Radiant Garden
~コスタ・デル・ソル in ストライフ一家~
<66>
 
 セフィロス
 

 

「ぐあぁぁぁぁッ!」

 サイクスが断末魔の雄叫びを上げる。

 そしてグワシャンという、なにかが割れる音……

 同時に巨大な剣……奴の背後にあったクレイモアは霧散して消えた。

 終わったのだ。

 

 すぐに背後を振り返ると、みごとジェネシスたちが『セフィロス』を捉えていたガラスケースを破壊したところであった。

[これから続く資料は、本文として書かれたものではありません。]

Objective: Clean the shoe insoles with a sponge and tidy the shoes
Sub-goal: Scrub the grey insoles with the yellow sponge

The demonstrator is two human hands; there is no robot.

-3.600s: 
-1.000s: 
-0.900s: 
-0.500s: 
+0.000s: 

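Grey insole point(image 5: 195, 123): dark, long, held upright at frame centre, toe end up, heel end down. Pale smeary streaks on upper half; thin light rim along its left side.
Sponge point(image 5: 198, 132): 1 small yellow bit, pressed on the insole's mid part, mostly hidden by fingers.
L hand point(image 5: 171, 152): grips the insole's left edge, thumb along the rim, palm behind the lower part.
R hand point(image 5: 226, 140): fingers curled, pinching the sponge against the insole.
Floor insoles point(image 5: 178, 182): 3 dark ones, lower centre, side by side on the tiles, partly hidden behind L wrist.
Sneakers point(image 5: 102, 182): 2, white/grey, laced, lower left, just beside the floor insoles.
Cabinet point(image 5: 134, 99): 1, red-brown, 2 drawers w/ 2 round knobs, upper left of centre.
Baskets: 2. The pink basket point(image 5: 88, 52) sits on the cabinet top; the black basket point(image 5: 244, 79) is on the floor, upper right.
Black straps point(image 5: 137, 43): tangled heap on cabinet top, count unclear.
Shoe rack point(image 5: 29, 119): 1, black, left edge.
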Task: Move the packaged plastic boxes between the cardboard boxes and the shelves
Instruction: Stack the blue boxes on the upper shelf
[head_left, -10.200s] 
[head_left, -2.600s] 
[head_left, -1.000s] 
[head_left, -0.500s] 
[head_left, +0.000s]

 さきほどの破壊音は、サイクスの剣が砕けるのと、ガラスケースが割れた音が重なったものであったのだ。

「セフィロス!」

 ジェネシスが、オレのほうに向かって声を掛ける。

 力の解放を元に戻し、オレはいつもと変わらぬ姿で、彼らの方へ駆け寄った。

「セフィロス、久々に見たよ、君の美しい姿を」

 ジェネシスの野郎が、気色の悪いセリフを吐いた。

「ケッ、13人もいる機関員相手に、本気を出さなきゃ勝てないなんざ、恥だ、恥」

「あの男は別格だろう」

 どうやらジェネシスも気付いていたらしい。静かなる狂気……サイクスの纏う、異様な『気』に。

「まぁいい。そこのボケナスが無事なら、後はゼムナスをぶっ飛ばして、兵器を破壊するだけだな」

 オレがそう言い終える間に、レオンがガラスの破片などものともせずに、『セフィロス』の側へ駆け寄っていった。

 

「『セフィロス』!『セフィロス』!大丈夫か」

「レオン、ガラスの破片に気をつけてくれ」

 リクの声も聞こえる。

「『セフィロス』!」

「くっ……」

 苦しげなうめきは『セフィロス』のものか。

「『セフィロス』……ダメだ、動くな」

 そういうとレオンは、強引に『セフィロス』を抱き上げた。遠目に見ているオレだが、さすがに心臓に悪い。

 まるで自身が、レオンの腕の中にいるような気分になるからだ。

「気持ち悪ィ……」

 ジェネシスに怪訝な顔されながらも、思わずひとりつぶやく。

「『セフィロス』、怪我は……」

「……くっ……はな……せ」

 『セフィロス』が低く、だがするどくそう言った。

「何を言っているんだ。ここはガラスの破片だらけだ。足を切ってしまう」

 長い貫筒衣の下は身一つなのだろう。『セフィロス』は裸足のままであった。

 

 

 

 

 

 

「いいから……放せ……!」

 そう言って身じろぎするがやはり弱っているのに違いはないようだ。いくらレオンが渾身の力で抱きしめたとしても、オレと同じ体格の『セフィロス』が本気で抵抗したならば、たやすくその戒めをほどくことができようはずだから。

「『セフィロス』、おとなしくしてくれ。気を落ち着けて……やつらに何をされたんだ。苦しいのか?どこか怪我を……」

 『セフィロス』の長衣の裾が、大きく引き裂かれているのが気になるのだろう。レオンは彼が無傷であるのかひどく心配しているのだ。

「……私を見るな……!」

 震えを押し殺した声で、レオンに告げる。

「触れるな……見るな……ッ」

「『セフィロス』、もう大丈夫だ、とにかく落ち着いてくれ」

 必死に言い聞かせるレオンだ。       

 オレから見ると、ひどく気分の悪い構図だ。そもそもあいつがレオンに抱き上げられている姿を眺め続けるのがいたたまれない。

 

「おい、レオン、代われ」

 コートを脱ぎながらオレは、必死の形相のレオンにそう告げた。

「な、なに……」

「だから代われっつーんだよ」

 レオンの腕の中の『セフィロス』に、そのコートを引っかけると、やや乱暴に奴を奪い去った。

「あ、セフィロス」

「いいから、こいつのことはオレに任せろ。貴様も働いてこい」

 くいと顎を上げて、スクリーンの向こうで怒声を上げているキチガイ科学者を指した。

「だ、だが……」

「同じツラのやつが、男に抱かれてんのを見るのは気色が悪ィんだよ」

 吐き出すようにそういうと、レオンはひどくわかりやすく頬を上気させ、

「お、俺はそんなよこしまな気持ちで……」

 などと言い訳してくる。

「とにかく当初の目的を忘れるな。オレもこいつを置いたら、すぐに後を追う」

 そう言い置いて、ガラスの破片のないほうへ足を向けた。